■ Your objective
Without the images, repeat every line of the listing exactly.
Start of Supplied material
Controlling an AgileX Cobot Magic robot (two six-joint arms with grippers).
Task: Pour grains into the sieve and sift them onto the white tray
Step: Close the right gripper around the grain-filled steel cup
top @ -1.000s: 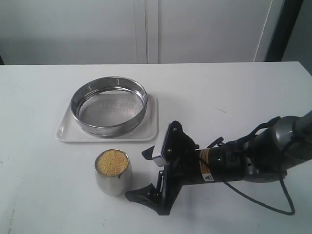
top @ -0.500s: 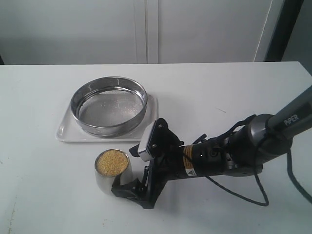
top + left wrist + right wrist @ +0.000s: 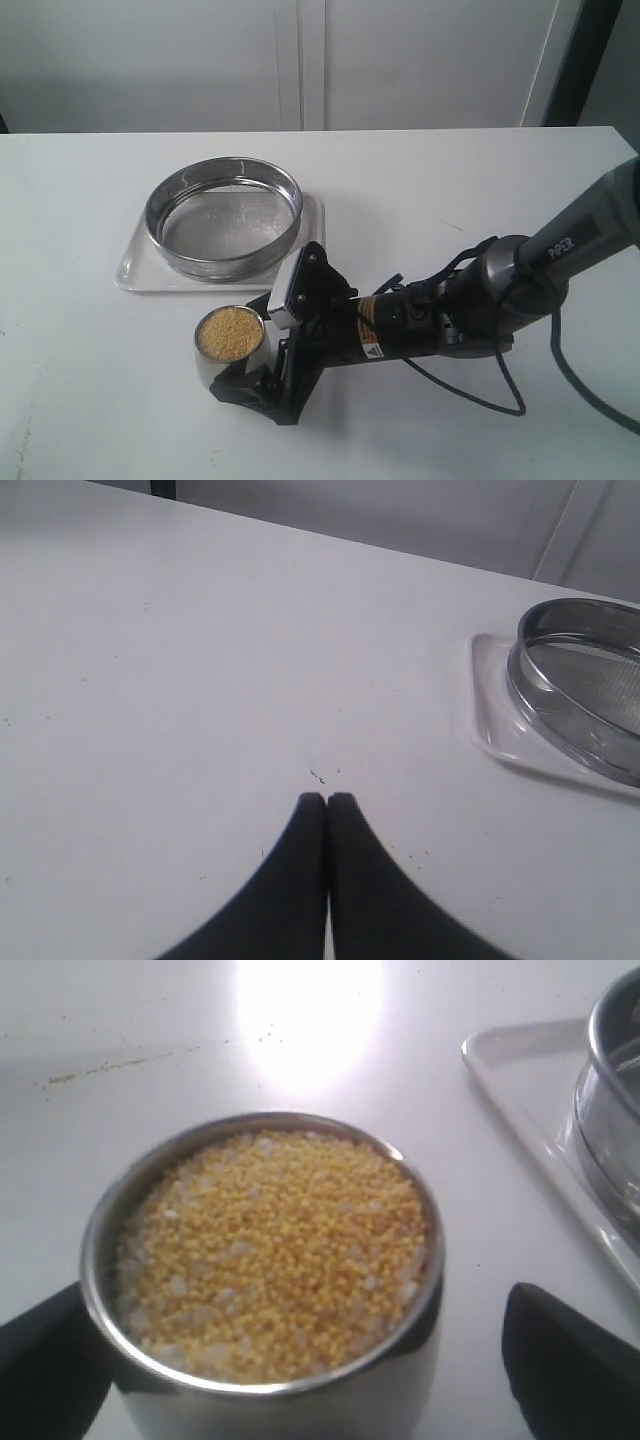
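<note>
Table: white, flat, and carries every item below.

White tray: rectangular with rounded corners and a low rim. It lies on the table's left half, on the far side of the cup.

Sieve: a wide, shallow steel ring with a mesh floor. It stands upright inside the tray and covers most of it.

Cup: small, rounded steel, upright on the table just beside the tray's near edge.

Grains: golden-yellow granules mixed with paler, coarser ones. All of them are in the cup, filling it almost to the rim.

Right gripper: low over the table, reaching in from the right. Its jaws stand wide with the cup between them, not clamped. In the wrist view one of the black fingers is clearly apart from the cup wall. The other sits close against it, and contact cannot be judged.

Left gripper: outside the exterior view. Its jaws are pressed together and hold nothing, over bare table, with a corner of the tray and the sieve off to one side.
</note>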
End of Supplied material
■ Result of this task
Controlling an AgileX Cobot Magic robot (two six-joint arms with grippers).
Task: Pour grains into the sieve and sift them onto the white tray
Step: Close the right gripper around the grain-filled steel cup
top @ -1.000s: 
top @ -0.500s: 
top + left wrist + right wrist @ +0.000s: 
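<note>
Table: white, flat, and carries every item below.

White tray: rectangular with rounded corners and a low rim. It lies on the table's left half, on the far side of the cup.

Sieve: a wide, shallow steel ring with a mesh floor. It stands upright inside the tray and covers most of it.

Cup: small, rounded steel, upright on the table just beside the tray's near edge.

Grains: golden-yellow granules mixed with paler, coarser ones. All of them are in the cup, filling it almost to the rim.

Right gripper: low over the table, reaching in from the right. Its jaws stand wide with the cup between them, not clamped. In the wrist view one of the black fingers is clearly apart from the cup wall. The other sits close against it, and contact cannot be judged.

Left gripper: outside the exterior view. Its jaws are pressed together and hold nothing, over bare table, with a corner of the tray and the sieve off to one side.
</note>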

No additional work remains on the exercise.